Wehner and his wife both had high-pressure jobs in DC. His family had owned the vineyard since 1979 and grew grapes as a hobby. One day, while sitting in traffic on the Washington beltway, Wehner vowed to move to Chatham and run the winery fulltime. He now lives there with his wife and three children.
Chatham subleases the creek’s bottom around his property to a local oyster farmer and hosts several events a year that showcase both the wines and local oysters, including the Wine & Brine and the Terroir, Merroir. When we visited, Wehner had just won an award for his Church Creek Steel Chardonnay. It was delicious, and we chose it as our complimentary bottle. (The wines range from $17 to $22 per bottle.)
We could have talked to Wehner all afternoon, but the sun looked like it would set soon.

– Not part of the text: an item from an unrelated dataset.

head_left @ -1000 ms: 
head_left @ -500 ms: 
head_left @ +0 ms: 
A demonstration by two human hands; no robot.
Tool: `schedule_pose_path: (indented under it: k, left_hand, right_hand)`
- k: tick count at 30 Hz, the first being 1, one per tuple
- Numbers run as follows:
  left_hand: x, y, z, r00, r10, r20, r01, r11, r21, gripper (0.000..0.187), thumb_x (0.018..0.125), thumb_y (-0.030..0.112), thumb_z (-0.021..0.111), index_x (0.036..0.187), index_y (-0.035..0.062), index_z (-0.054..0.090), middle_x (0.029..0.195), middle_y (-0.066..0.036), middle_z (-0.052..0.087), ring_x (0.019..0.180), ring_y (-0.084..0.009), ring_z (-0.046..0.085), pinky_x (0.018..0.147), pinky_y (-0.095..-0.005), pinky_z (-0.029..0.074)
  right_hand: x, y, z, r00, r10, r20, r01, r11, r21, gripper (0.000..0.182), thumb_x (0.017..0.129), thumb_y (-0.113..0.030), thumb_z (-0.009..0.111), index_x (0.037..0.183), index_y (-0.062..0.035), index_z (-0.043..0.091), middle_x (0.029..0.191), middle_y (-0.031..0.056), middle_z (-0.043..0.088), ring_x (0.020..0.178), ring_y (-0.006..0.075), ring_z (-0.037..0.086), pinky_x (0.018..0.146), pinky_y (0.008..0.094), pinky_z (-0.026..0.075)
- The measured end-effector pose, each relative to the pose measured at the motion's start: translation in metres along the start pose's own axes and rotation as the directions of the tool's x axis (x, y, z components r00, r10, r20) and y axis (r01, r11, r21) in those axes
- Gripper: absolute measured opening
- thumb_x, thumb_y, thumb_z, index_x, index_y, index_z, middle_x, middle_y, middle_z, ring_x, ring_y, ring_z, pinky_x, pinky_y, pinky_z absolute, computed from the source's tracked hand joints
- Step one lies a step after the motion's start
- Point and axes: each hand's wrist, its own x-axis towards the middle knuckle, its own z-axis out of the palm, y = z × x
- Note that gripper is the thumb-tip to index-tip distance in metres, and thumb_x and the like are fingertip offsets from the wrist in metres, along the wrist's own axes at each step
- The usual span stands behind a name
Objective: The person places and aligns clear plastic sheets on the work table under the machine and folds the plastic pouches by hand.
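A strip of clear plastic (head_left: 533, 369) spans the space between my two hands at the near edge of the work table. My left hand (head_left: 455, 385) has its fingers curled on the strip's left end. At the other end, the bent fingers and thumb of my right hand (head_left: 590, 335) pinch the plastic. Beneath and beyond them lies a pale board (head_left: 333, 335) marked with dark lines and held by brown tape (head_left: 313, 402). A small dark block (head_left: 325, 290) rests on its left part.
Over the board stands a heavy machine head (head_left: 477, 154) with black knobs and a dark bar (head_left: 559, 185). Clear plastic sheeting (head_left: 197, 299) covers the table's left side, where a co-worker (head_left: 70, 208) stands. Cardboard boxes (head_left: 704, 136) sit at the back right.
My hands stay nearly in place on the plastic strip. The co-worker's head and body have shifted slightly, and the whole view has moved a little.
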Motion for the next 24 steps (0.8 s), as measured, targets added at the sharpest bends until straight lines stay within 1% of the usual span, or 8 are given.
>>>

Van Clief, ever the accommodating guide, did not try to rush us, even though she had evening plans. She helped us back into our boats and we paddled back.
A Charlottesville native, Van Clief had come to the Virginia Shore seven years ago to work on Barack Obama’s presidential campaign. She fell in love with Cape Charles and stayed. When not leading kayak tours, she works as an educator with the Nature Conservancy.
Van Clief told us the wine kayak tour started a few years ago when owner Dave Burden, who was friendly with Wehner, realized it was possible to paddle up to the winery. The clamming tour started much the same way, as kayakers passed clam beds. That’s how things work on Virginia’s Eastern Shore, a narrow tail of land between the Bay and the sea where everyone seems to know each other.
I am glad for that, and so are the thousands of others who have joined SouthEast for one of their tours.
We hugged Van Clief goodbye and headed back to Cape Charles for the night with promises we’d all see each other again. SouthEast has seven other tours, and we would like to try them all.